The best feature films I saw were Rob Peace and The Outrun, both based on true stories. Rob Peace was a brilliant young man who rose from poverty in Newark to academic success at Yale University, fighting for justice for his imprisoned father, and navigating prejudice in his own way. Rob Peace is built upon a breakout performance from Jay Will who told the crowd at the festival he came from the hood and got into Julliard. Hopefully, the film will find a distributor. The Outrun, based on Amy Liptrot’s memoir, stars Saoirse Ronan as a young woman confronting the fallout of her alcoholism. It’s a difficult film built around her fully-realized acting, and may not make it to domestic theaters. We’ll see. The feature films Freaky Tales and The American Society of Magical Negroes offer two very different approaches to racism. Freaky Tales is a crowd-pleaser with humor, romance, and action that’s set in 1987 Oakland, but beware, brutal violence awaits neo-nazis. If it gets released it could become a cult classic. The American Society of Magical Negroes, starring David Alan Grier and Justice Smith, centers on a secret society that monitors white fragility to redirect fear into healthier outcomes for Black folks. Watch for a March release. The other fiction film I most enjoyed was Thelma, a comedy featuring 94-year old actor June Squibb’s first lead role. The film crucially laughs along with its senior citizen characters, not at them. It’s light-hearted and believable and will be worth seeing in the theater when it is released. 

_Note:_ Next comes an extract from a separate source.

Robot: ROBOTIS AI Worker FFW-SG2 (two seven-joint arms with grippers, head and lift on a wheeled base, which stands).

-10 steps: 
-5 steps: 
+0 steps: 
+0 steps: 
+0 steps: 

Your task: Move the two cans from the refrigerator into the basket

The documentary selections at Sundance were potent. Director Gary Hustwit brought his new project Eno to the festival. Visionary producer and music legend Brian Eno wasn’t willing to be part of a traditional documentary. Instead the filmmakers created an engine that ensures no two versions of the film are ever the same. What I saw was riveting. Your results may vary. Devo, directed by Chris Smith, captured why the band from Akron Ohio felt the urge to serve as what they call a musical laxative for a constipated society. Soundtrack to a Coup D’Etat was a jazzy history lesson about the revulsion of Belgium and the United States when Patrice Lumumba became the first prime minister of the newly independent Congo in 1960. A stream of consciousness look at how the UN was under the thumb of the US, the film also reveals how the CIA used jazz artists like Louis Armstrong and Duke Ellington as propaganda tools abroad. The documentary Power asks why we’re complicit in the systemic problem of unaccountable policing. Netflix will release it this year. The documentary Union shows the successful effort to organize an Amazon warehouse on Staten Island, the first unionized facility in the company’s history. But Amazon has been stalling, filing legal appeals, and still hasn’t recognized the union. Frida tells the story of the iconic Mexican artist in her own words with a fascinating visual style based on her own artworks. In Black Box Diaries, Japanese journalist Ito Shiori turns her own effort to prove a prominent colleague raped her into a book and documentary, strengthened by her undercover recordings. 

Congrats to the Sundance Film Festival on 40 years. 2024’s lineup was impressive. For KRCL and Rocky Mountain Community Radio, I’m Gavin Dahl.